> **Aim of the exercise**: Return all lines in the data where the string "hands" can be found.

* * *

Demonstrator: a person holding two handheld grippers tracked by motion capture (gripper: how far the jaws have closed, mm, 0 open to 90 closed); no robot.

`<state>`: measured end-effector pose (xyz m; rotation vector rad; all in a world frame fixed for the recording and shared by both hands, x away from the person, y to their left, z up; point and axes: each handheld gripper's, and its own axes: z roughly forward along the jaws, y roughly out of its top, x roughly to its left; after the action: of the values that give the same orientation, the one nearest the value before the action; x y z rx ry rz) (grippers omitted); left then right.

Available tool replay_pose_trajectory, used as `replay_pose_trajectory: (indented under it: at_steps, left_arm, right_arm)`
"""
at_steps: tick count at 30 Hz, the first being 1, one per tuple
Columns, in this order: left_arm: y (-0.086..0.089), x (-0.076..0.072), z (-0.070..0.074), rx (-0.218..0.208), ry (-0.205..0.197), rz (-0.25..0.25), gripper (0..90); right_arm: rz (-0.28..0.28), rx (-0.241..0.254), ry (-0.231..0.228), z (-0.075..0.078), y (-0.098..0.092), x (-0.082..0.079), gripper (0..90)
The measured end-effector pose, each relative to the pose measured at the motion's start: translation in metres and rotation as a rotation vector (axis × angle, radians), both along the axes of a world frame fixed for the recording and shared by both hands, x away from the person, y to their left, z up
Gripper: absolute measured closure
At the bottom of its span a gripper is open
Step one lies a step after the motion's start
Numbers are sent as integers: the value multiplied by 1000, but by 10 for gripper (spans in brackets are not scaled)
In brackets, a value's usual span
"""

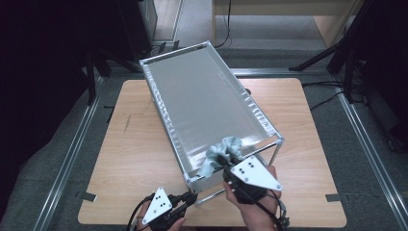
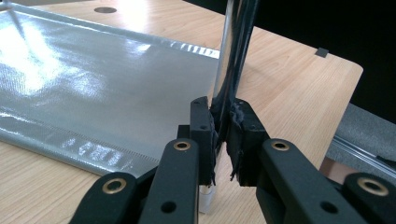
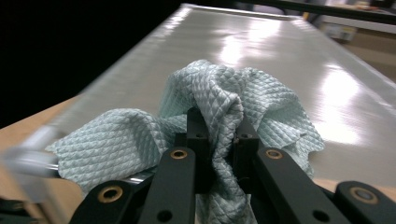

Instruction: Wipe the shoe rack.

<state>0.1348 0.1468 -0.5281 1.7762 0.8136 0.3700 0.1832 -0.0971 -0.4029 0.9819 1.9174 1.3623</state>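
Wooden worktop (image 1: pixel 139 144) seen from above, w/ a metal-framed rack (image 1: pixel 163 113) set diagonally on it; the rack's top was a shiny silver-grey sheet (image 1: pixel 202 106). No brand, label or legible writing was seen on any item.

Left tongs (image 1: pixel 188 198), at the worktop's near edge, were closed on the rack's near-corner upright post (image 2: pixel 229 56); in the left gripper view the jaws were pressed against the post on both sides, w/ the post's white foot cap (image 2: pixel 207 196) below them.

Right tongs (image 1: pixel 226 168) were clamped on a crumpled pale-green waffle-weave cloth (image 1: pixel 222 151). The cloth was held at the sheet's near end, close to the near-right corner; in the right gripper view it was bunched between the jaws and spread over the sheet's edge.
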Motion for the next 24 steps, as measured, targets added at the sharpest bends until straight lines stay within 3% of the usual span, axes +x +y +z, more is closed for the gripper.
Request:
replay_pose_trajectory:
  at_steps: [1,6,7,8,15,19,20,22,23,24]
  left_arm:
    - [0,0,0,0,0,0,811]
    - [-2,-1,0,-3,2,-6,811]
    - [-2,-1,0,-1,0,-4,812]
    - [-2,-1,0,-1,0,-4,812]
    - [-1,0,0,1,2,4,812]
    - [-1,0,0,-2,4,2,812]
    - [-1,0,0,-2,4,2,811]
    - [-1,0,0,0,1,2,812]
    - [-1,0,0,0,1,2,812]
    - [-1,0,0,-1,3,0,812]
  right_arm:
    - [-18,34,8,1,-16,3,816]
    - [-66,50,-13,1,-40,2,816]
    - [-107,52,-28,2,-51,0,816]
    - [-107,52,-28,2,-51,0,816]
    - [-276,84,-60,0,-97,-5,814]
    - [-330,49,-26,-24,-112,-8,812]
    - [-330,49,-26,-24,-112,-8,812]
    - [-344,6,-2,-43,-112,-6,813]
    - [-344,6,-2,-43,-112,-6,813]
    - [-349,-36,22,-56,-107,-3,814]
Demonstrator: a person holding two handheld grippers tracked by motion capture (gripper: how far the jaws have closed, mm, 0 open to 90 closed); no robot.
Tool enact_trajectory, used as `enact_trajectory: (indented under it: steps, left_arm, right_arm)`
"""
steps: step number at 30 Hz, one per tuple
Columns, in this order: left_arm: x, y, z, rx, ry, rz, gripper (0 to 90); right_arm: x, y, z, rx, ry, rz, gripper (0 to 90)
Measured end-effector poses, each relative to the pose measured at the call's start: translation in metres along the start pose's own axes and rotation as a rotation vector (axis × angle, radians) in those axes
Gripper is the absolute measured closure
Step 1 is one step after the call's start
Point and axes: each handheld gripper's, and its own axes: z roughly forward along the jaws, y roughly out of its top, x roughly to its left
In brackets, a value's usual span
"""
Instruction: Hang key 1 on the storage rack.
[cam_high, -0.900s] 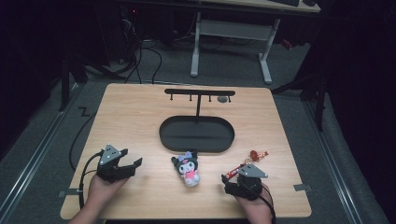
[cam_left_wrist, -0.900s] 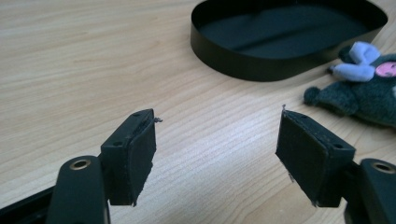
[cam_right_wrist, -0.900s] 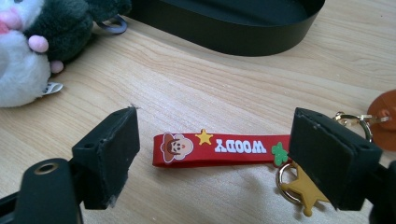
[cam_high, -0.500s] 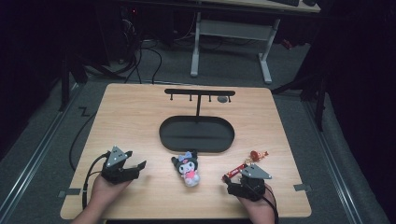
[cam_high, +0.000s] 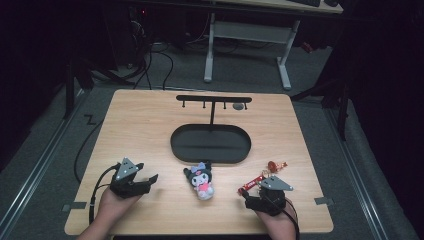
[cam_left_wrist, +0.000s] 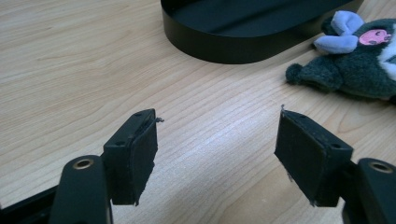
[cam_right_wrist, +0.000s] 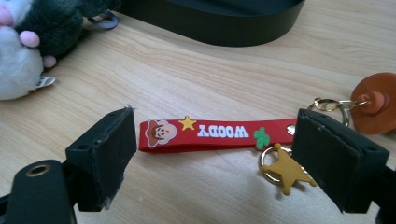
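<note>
I'm seeing my right gripper (cam_right_wrist: 210, 154) gaping over the red Woody keychain (cam_right_wrist: 210, 133), lettering unreadable from above; my left gripper (cam_left_wrist: 215, 154) is hanging open beside the plush toy (cam_left_wrist: 359, 65).

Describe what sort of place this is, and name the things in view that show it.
Probably a lab or workshop set up for recording handling tasks: a lone wooden table on grey carpet, a desk frame and loose cables in the dark behind, and a hand-held left gripper and right gripper.
</note>
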Motion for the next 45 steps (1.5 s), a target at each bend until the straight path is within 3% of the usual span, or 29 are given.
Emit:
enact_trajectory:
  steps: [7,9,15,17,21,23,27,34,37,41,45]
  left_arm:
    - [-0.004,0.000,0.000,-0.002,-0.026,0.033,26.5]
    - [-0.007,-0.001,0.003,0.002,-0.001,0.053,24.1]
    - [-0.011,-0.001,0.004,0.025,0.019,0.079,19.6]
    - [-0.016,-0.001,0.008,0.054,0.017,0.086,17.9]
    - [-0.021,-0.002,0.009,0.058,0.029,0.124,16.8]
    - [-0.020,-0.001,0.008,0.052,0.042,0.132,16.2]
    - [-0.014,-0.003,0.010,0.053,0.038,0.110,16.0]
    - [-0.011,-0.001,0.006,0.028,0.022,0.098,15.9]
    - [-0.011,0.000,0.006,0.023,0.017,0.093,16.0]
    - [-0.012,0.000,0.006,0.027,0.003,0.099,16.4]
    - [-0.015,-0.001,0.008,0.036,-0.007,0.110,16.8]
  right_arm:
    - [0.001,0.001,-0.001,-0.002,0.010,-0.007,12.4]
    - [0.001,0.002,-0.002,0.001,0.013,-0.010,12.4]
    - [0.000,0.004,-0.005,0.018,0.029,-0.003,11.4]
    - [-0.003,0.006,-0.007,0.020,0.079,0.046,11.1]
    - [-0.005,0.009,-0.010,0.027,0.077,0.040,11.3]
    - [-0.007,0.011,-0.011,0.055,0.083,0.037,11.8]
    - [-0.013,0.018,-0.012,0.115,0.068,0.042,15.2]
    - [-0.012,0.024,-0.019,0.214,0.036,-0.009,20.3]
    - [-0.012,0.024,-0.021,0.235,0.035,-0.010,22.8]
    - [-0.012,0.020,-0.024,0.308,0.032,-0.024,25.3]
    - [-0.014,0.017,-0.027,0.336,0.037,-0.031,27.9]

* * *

> **Completed exercise**:
`<state>`: measured end-effector pose (xyz m; rotation vector rad; all in a world frame fixed for the recording and shared by both hands, x away from the person, y to their left, z up; point and axes: each handheld gripper's, and its own axes: z roughly forward along the jaws, y roughly out of its top, x roughly to its left; after the action: of the values that give the same orientation, the one nearest the value before the action; x y z rx ry rz) (grippers omitted); left then right.
The measured end-effector pose, each relative to the pose measured at the motion's start: translation in metres and rotation as a rotation vector (axis × angle, radians), both along the axes of a world frame fixed for the recording and shared by both hands, x away from the person, y to their left, z up

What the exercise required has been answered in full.